On Jan 10, 2010, at 10:05 AM, Roger Marquis wrote:

> Ok, I'll bite.  What firewalls are you referring to?

Hardware-based commercial firewalls from the major vendors, open-source/DIY, 
and anything in between.  All stateful firewalls ever made, period (as 
discussed previously in the thread).

> So then you're talking about CPU-driven firewalls, without ASICs e.g., 
> consumer-level gear?  Well, that would explain why you think they fail before 
> the servers behind them.

You obviously haven't read the thread.

No, I'm not talking about little firewalls, and no, I don't 'think' anything - 
I *know* it, because I've seen it over and over again, including during my 
tenure at the largest commercial firewall vendor in the world.
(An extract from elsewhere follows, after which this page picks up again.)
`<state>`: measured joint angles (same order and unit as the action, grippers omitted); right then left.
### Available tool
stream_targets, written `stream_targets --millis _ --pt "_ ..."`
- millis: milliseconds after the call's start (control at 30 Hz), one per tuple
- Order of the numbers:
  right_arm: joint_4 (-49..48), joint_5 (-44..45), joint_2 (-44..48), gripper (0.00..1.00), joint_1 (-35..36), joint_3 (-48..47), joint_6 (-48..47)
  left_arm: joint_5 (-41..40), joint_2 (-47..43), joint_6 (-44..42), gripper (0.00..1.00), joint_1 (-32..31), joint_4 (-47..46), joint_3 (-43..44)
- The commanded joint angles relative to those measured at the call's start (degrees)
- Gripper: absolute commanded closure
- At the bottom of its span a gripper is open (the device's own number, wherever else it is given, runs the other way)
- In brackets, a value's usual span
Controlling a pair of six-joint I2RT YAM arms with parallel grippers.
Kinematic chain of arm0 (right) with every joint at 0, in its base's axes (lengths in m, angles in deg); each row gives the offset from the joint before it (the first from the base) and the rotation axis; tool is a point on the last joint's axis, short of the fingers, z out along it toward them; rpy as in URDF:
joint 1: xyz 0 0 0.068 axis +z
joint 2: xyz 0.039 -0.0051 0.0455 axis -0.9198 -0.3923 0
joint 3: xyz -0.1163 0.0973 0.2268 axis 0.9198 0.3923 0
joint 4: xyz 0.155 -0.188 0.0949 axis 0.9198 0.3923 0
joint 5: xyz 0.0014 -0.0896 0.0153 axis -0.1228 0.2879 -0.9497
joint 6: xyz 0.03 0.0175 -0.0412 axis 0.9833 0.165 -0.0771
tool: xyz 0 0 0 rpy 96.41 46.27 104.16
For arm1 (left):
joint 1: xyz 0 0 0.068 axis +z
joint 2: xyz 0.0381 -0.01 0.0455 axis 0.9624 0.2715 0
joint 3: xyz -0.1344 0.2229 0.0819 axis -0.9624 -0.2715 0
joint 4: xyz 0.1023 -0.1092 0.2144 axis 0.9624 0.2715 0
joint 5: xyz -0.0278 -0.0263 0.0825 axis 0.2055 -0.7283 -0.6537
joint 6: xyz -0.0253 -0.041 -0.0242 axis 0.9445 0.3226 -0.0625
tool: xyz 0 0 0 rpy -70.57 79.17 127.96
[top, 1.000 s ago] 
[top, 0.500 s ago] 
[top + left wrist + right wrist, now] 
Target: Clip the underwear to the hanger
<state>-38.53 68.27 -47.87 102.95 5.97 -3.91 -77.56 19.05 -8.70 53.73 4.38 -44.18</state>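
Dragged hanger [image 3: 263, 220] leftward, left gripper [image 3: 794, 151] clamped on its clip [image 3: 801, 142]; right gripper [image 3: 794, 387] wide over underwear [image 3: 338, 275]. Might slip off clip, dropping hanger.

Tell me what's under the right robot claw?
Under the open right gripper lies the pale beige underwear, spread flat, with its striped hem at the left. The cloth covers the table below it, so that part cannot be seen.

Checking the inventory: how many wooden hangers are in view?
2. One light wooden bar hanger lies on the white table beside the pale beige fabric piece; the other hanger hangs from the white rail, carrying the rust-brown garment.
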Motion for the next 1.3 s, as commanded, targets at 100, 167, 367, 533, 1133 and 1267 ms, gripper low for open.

See here for a high-profile example:

<http://files.me.com/roland.dobbins/k54qkv>

I've personally choked a hardware-based firewall rated at 2gb/sec with only 
80kpps of traffic from an old, PowerPC-based PowerBook, for example.  And 
again, as noted repeatedly in the thread, all that's required to effectively 
DDoS servers behind firewalls is to programmatically generate well-formed, 
completely valid traffic which passes all the firewall 
rules/inspectors/what-have-you - enough to 'crowd out' legit traffic from legit 
users.  

I strongly suggest reading the thread before commenting.
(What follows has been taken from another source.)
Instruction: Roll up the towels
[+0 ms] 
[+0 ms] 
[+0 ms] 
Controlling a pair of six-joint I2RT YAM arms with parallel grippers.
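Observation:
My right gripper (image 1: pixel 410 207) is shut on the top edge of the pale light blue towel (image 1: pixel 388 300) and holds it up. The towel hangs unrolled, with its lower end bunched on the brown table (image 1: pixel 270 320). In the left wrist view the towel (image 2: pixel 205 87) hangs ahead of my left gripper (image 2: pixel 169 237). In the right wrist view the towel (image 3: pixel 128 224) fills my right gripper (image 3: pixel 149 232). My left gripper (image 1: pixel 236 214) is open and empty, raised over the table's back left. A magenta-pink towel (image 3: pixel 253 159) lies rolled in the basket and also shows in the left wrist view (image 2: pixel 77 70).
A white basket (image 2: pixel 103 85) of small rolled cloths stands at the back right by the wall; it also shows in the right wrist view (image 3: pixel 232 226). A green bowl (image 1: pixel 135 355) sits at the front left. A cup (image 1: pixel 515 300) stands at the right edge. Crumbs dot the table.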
> Have you noticed how easily Drupal servers go down with corrupt MyISAM 
> tables?  How would S/RTBH and/or flow-spec protect against that?

We're talking about DDoS mitigation in order to keep the servers up and 
running, so that they don't go down ungracefully and corrupt anything in the 
first place.

Placing a stateful inspection device in a topological position where no 
stateful inspection is possible due to every incoming packet being unsolicited 
makes zero sense whatsoever from an architectural standpoint, even without 
going into implementation-specific details.

Once again - read the thread. 

-----------------------------------------------------------------------
Roland Dobbins <rdobb...@arbor.net> // <http://www.arbornetworks.com>

    Injustice is relatively easy to bear; what stings is justice.